Facility Requirements

General Ventilation

Irritant chemicals may not be handled or stored in a room or facility with recirculating exhaust.

Chemical Fume Hood

Most work with Irritant chemicals in open or closed systems must be done in a designated area of a laboratory inside of a properly functioning chemical fume hood, biosafety cabinet, or filtering workstation if a chemical is a respiratory irritant or splash hazard.

In some cases, small quantities of irritant chemicals with low toxicity (by inhalation) may be handled outside of a chemical fume hood or biosafety cabinet.  Contact EHRS to request a risk assessment to determine whether this can be permitted for a specific chemical and task.

Emergency Irrigation

Emergency irrigation (safety shower, eyewash) must be accessible within a 10-second travel distance of the area where the work is performed.

Signage and Labeling

Signage and Labeling

A legible manufacturer’s label including hazard information must be present on all commercial containers of irritant chemicals.
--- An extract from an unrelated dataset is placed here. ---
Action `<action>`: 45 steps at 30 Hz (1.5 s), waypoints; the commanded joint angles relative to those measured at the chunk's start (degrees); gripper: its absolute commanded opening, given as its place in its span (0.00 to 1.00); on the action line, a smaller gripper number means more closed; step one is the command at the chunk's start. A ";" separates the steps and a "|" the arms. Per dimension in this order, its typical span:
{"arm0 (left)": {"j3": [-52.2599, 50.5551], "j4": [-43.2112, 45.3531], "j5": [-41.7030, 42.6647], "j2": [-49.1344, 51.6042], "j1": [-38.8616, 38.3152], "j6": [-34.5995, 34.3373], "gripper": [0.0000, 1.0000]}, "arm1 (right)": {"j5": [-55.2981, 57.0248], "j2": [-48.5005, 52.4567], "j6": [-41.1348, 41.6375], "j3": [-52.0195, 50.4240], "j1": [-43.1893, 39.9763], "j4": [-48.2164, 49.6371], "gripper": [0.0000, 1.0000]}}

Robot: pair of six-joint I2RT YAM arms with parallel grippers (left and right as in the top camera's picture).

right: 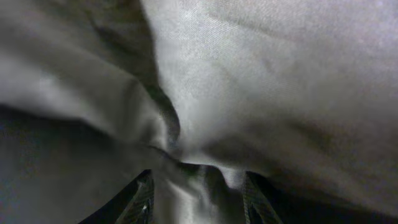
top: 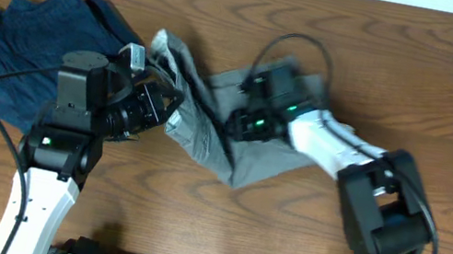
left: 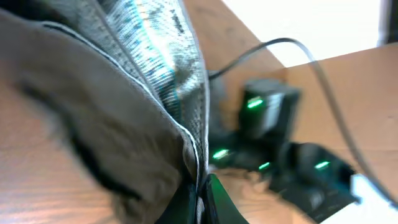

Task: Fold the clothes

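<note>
The light grey pants (top: 244, 161) lie crumpled in the middle of the wooden table. My left gripper (top: 173, 99) is at their left edge. In the left wrist view it (left: 200, 202) is shut on a seamed edge of the grey pants (left: 124, 93), which is lifted off the table. My right gripper (top: 240, 128) is pressed down into the pants' middle. In the right wrist view its fingers (right: 198, 202) stand apart with a bunched fold of the grey cloth (right: 261, 74) between them.
A dark navy-blue garment (top: 26, 45) lies crumpled at the table's far left, touching the pants' left end. The right arm's black body (left: 267, 124) with green lights shows behind the lifted cloth. Bare wood (top: 404, 74) lies to the right and front.
</note>
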 commanded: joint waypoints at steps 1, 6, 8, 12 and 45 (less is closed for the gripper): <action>1.95 2.89 2.82 -0.72 -1.09 -1.03 0.06 | -1.51 2.62 1.70 -0.90 4.81 0.87 0.45; 1.95 8.72 2.78 -0.55 -4.98 -1.42 0.06 | -1.27 2.58 1.64 -0.04 6.88 0.35 0.49; 1.95 9.42 2.19 -0.22 -6.32 -1.40 0.06 | -0.61 1.97 0.98 1.16 5.90 -1.20 0.51; 1.81 9.07 1.86 1.29 -9.01 -1.20 0.06 | 4.79 -1.88 -0.66 4.33 1.05 -7.50 0.58; 1.84 49.37 -15.30 33.92 -29.75 -9.40 0.07 | 18.62 -6.60 -3.67 -7.65 -17.53 -21.09 0.56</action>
If irritant chemicals are transferred to another container for storage or to make stock solutions for later use, special labeling requirements apply.  See the “Researcher-Created Labels” section in Section IV:  Chemical Container Labeling in this CHP for a complete list of requirements.

Storage and Transport

Storage and Transport

Proper storage and transport of irritant Chemicals must be determined by assessing all of the hazards and physical properties of the chemical. 
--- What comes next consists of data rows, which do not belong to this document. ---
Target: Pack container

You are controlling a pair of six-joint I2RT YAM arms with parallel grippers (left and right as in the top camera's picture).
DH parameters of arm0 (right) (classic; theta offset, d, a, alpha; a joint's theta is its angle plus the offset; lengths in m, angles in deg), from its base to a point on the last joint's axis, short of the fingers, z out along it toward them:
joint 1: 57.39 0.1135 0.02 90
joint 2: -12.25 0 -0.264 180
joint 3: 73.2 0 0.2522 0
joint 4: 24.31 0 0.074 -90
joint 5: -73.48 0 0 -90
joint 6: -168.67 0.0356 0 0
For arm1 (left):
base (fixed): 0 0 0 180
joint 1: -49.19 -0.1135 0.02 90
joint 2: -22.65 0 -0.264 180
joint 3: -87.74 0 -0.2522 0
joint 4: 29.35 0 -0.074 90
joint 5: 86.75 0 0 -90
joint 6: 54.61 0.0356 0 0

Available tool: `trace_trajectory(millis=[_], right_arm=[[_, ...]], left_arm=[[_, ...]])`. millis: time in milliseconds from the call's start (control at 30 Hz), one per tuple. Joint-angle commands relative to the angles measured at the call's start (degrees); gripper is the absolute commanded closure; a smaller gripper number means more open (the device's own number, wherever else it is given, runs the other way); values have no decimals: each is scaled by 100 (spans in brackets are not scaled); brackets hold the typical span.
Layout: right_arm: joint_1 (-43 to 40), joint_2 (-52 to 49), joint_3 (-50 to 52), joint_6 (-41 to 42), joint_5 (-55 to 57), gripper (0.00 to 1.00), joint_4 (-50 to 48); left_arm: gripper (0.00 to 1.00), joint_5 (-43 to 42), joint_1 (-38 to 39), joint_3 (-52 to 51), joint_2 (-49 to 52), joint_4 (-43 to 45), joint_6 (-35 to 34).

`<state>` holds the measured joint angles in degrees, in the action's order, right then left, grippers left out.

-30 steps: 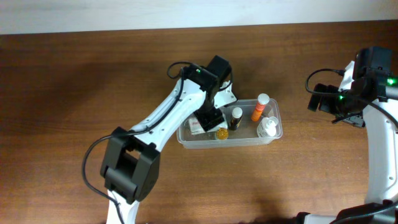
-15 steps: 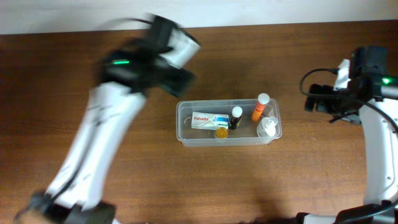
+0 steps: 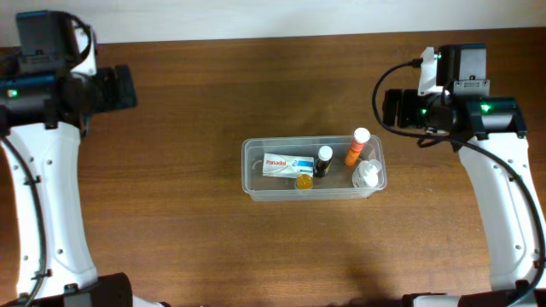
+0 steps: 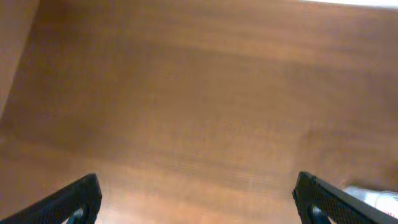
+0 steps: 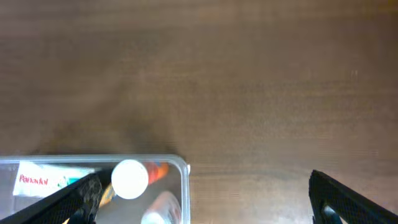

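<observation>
The clear plastic container (image 3: 311, 195) sits mid-table. It holds a white Panadol box (image 3: 286, 164), a dark bottle (image 3: 323, 160), an orange bottle with a white cap (image 3: 357, 147), a white bottle (image 3: 368, 175) and a small yellow-capped item (image 3: 304, 182). My left gripper (image 3: 119, 88) is far to the upper left, open and empty over bare wood (image 4: 199, 205). My right gripper (image 3: 392, 109) is up and right of the container, open and empty (image 5: 208, 202). The right wrist view shows the container's corner (image 5: 185, 180), the orange bottle's cap (image 5: 130, 178) and the box (image 5: 37, 180).
The brown wooden table (image 3: 188, 239) runs to a pale wall edge along the back (image 3: 256, 17). A sliver of the container (image 4: 373, 196) shows at the lower right of the left wrist view. Both white arms stand along the table's left and right sides.
My left arm has lifted away from the container, leaving the Panadol box inside, and swung to the far upper left. My right gripper has shifted left, nearer the container.
</observation>
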<state>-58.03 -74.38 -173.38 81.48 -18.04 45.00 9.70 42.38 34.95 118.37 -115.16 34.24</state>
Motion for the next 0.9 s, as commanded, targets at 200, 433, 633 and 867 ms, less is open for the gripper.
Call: trace_trajectory(millis=[200, 433, 633, 867], right_arm=[[28, 1375, 155, 107, 116, 2, 507], [28, 3792, 2260, 444, 660, 2, -369], [26, 5613, 3856, 457, 824, 2, -610], [26, 6314, 4618, 457, 824, 2, 151]], left_arm=[[1, -17, -7, -562, -1499, -164, -26], [1, -98, -7, -3429, -4164, 1134, 208], [1, -107, -7, -5639, -6109, 1998, 201], [1, -105, -7, -6290, -6863, 485, 203]])
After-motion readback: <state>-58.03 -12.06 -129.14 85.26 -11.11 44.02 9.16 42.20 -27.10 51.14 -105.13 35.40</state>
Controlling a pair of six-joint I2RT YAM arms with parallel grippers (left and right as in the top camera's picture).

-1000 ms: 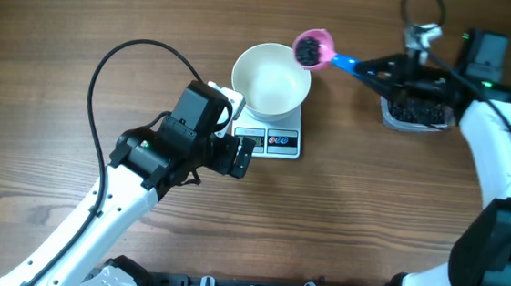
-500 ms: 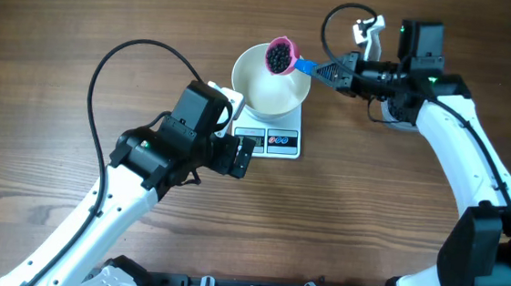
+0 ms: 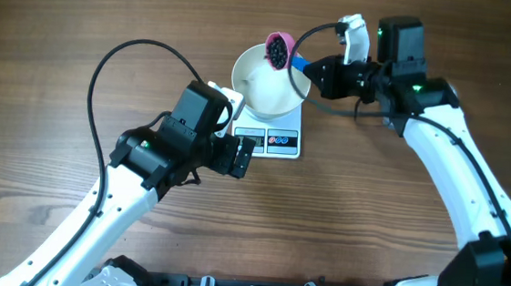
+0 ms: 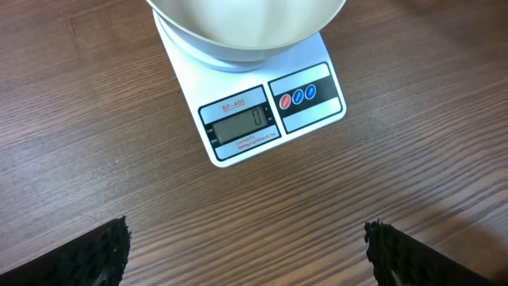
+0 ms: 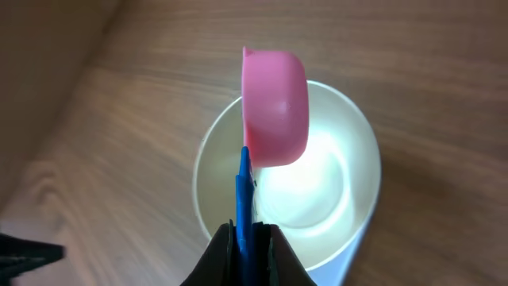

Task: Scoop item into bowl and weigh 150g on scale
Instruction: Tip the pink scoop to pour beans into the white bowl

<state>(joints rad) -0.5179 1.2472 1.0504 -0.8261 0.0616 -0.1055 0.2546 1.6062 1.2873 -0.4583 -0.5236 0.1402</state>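
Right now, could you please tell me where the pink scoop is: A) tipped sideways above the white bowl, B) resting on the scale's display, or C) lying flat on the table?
A: the right gripper holds the pink scoop turned sideways over the bowl.

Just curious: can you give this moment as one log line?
right hand: shut on pink scoop, tipped over bowl | left hand: open, near scale | bowl: on scale

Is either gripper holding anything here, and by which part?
Right gripper: jaws shut on the blue handle of the pink scoop. Left gripper: nothing held.
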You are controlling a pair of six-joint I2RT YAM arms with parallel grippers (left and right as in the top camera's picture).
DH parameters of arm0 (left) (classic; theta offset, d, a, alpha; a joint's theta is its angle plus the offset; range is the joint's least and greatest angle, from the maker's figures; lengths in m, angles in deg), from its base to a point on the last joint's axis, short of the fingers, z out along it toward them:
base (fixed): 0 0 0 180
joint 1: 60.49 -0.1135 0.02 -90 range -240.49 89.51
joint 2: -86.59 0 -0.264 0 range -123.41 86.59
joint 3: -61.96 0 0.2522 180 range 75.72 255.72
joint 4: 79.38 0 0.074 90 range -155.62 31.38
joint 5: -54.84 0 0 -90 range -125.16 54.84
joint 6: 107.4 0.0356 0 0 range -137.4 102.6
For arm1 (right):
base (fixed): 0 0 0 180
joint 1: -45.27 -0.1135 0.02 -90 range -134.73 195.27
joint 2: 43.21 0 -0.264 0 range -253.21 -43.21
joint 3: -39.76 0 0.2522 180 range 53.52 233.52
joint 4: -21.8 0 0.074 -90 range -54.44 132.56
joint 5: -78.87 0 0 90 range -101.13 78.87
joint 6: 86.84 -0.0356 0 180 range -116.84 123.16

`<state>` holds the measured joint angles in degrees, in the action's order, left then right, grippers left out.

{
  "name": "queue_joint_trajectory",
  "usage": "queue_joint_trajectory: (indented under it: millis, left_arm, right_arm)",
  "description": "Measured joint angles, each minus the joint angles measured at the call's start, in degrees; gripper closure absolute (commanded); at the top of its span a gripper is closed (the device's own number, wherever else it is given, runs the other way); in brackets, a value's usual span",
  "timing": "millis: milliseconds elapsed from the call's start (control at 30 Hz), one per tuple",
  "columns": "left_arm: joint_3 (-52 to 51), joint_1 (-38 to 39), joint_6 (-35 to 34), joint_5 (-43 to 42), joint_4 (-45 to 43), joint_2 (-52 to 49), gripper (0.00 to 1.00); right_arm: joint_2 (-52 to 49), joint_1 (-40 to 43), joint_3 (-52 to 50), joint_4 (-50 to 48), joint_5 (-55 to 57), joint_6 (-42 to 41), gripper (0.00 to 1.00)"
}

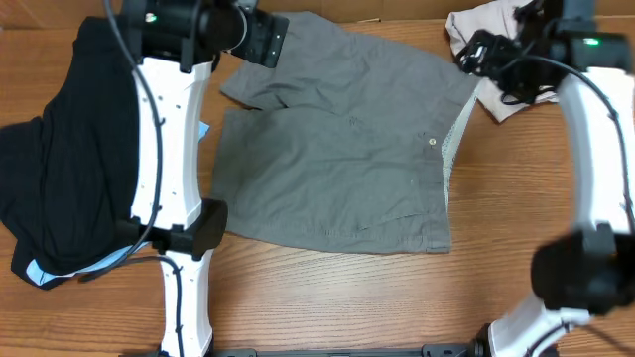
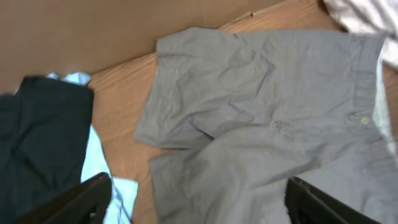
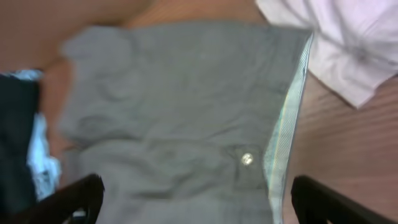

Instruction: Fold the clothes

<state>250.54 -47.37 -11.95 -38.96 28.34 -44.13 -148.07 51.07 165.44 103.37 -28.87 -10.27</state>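
Observation:
The clothes lie on the wooden table (image 1: 397,297). Large grey shorts (image 1: 337,159) are spread flat in the middle, with the waist button (image 1: 432,142) and pale waistband lining to the right. My left gripper (image 1: 268,40) hovers over their far left leg; in the left wrist view it (image 2: 199,205) is open above the grey cloth (image 2: 261,112), holding nothing. My right gripper (image 1: 474,55) is at the waistband's far corner. In the right wrist view it (image 3: 199,202) stands open over the shorts (image 3: 174,112), near the button (image 3: 247,159).
A black garment (image 1: 69,149) is heaped at the left, with a light-blue piece (image 1: 35,273) under it. A beige piece (image 1: 496,25) lies bunched at the far right corner. The left arm's white links (image 1: 174,149) stand between the black heap and the shorts.

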Motion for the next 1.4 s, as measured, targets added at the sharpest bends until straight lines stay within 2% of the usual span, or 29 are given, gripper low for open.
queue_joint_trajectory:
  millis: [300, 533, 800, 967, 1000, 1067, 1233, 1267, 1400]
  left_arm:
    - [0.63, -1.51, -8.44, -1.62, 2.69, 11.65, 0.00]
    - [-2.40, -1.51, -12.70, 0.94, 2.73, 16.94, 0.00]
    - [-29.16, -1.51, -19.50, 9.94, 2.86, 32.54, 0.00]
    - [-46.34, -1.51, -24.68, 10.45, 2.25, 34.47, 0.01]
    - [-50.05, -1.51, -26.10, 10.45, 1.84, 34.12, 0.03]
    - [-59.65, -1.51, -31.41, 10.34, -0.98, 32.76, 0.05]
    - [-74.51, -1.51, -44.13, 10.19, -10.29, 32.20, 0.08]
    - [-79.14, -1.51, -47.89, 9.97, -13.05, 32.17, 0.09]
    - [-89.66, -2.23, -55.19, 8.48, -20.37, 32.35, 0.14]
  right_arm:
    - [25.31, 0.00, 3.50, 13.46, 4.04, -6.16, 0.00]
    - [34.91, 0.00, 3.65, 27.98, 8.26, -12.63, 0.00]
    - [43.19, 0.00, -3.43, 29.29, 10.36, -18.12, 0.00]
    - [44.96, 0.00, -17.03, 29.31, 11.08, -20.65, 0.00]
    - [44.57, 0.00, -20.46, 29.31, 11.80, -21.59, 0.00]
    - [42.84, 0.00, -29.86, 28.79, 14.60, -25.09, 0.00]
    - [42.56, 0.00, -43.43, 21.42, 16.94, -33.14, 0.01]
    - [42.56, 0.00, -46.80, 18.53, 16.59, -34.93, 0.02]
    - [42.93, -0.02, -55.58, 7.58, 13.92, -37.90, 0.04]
See Section VI:  Chemical Storage and Transportation in this CHP for a complete list of requirements.

Hazard Controls

Hazard Controls

Engineering Controls

Chemical Fume Hood

Most work with Irritant chemicals in open or closed systems must be done in a designated area of a laboratory inside of a properly functioning chemical fume hood, biosafety cabinet, or filtering workstation if a chemical is a respiratory irritant or splash hazard.
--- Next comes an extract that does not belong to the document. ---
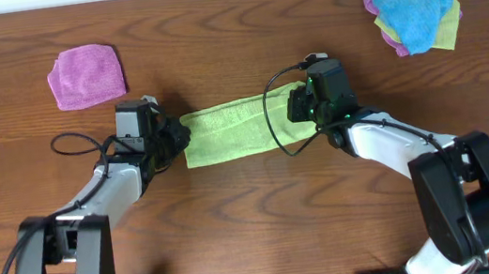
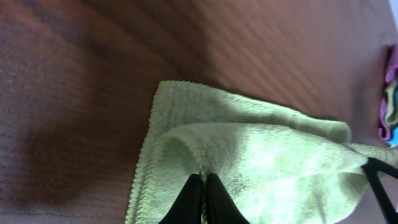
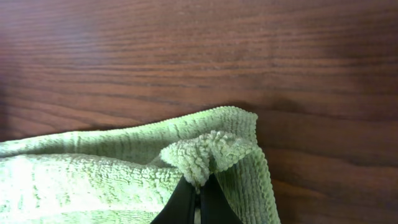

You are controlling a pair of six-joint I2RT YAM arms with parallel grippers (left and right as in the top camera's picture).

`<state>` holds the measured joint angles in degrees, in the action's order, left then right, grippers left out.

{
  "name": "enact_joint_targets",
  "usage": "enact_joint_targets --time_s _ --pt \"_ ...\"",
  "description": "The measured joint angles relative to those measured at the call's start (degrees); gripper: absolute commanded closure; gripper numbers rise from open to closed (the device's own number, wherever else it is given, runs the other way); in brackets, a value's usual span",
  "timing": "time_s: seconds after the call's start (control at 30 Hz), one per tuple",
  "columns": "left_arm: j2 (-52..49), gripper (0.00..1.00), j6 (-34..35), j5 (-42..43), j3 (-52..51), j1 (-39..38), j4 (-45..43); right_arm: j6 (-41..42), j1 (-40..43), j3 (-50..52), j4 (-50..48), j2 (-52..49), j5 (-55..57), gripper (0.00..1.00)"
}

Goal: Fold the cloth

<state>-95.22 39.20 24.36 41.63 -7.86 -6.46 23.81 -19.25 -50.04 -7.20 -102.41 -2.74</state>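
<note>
i judge green cloth [image 1: 230, 131] folded once; left pincer [image 2: 202, 186] and right pincer [image 3: 199, 191] clamp its ends; final fold pending.

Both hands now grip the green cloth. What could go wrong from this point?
1. The right hand pinches only a small bunched corner of the light green terry cloth; it may slip out when lifted.
2. The black cable loops over the cloth and could snag it.
</note>
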Motion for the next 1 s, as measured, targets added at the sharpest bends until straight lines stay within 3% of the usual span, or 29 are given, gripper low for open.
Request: enact_joint_targets --time_s 0.4,0.43,0.47,0.57,0.6,0.7,0.73,0.83,1.0 --pt "-3.37 0.94 0.00 -0.94 0.00 -0.02 -0.24 -2.05 0.04 -0.04 0.02 -0.74 1.09 0.99" --pt "-3.37 0.94 0.00 -1.07 0.00 -0.02 -0.28 -2.45 0.04 -0.04 0.02 -0.74 1.18 0.97" --pt "-3.37 0.94 0.00 -1.25 0.00 -0.02 -0.28 -2.62 0.04 -0.04 0.02 -0.74 1.22 0.84" --pt "-3.37 0.92 0.00 -1.73 0.00 0.00 -0.52 -3.41 0.04 -0.04 -0.09 -0.74 1.73 0.68" --pt "-3.37 0.86 0.04 -1.88 0.00 0.00 -0.61 -3.91 0.04 -0.04 -0.20 -0.74 2.16 0.52" --pt "-3.37 0.68 -0.09 -2.16 0.00 0.00 -0.81 -3.98 0.04 -0.07 -0.15 -0.74 2.78 0.44" --pt "-3.37 0.50 0.31 -2.29 0.00 0.00 -0.87 -4.13 0.04 -0.07 -0.11 -0.74 2.84 0.38" --pt "-2.91 0.22 -0.52 -1.77 0.31 0.15 -1.29 -4.13 0.04 -0.13 1.11 -0.72 3.06 0.36" --pt "0.35 0.09 -1.44 -1.88 0.46 1.64 1.97 -4.07 0.04 -0.15 6.40 1.18 3.23 0.34"
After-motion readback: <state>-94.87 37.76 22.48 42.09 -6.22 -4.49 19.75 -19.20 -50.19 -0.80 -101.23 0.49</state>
In some cases, small quantities of irritant chemicals with low toxicity (by inhalation) may be handled outside of a chemical fume hood or biosafety cabinet.  Contact EHRS to request a risk assessment to determine whether this can be permitted for a specific chemical and task.

The fume hood is designed to capture chemical vapor and the hood sash acts as a shield in case of chemical splash.  The sash must be kept closed as much as feasible.

Vacuum Protection

Mechanical vacuum pumps must be protected using cold traps and, where appropriate, must include a filter to prevent particulate release.  The pump exhaust must be vented into an approved exhaust duct or chemical fume hood.

Work Practices

A list of recommended work practices for hazardous chemical handling is included in Section V: Chemical Handling in this CHP. Of particular relevance to acutely toxic chemical use:

Considerations for purchase

  • Do not use irritant chemicals if less-hazardous alternatives are possible.
  • Purchase, dispense, and use the smallest quantity of irritant chemicals possible. 
  • Purchase the lowest concentration of irritant chemicals that will meet your research needs.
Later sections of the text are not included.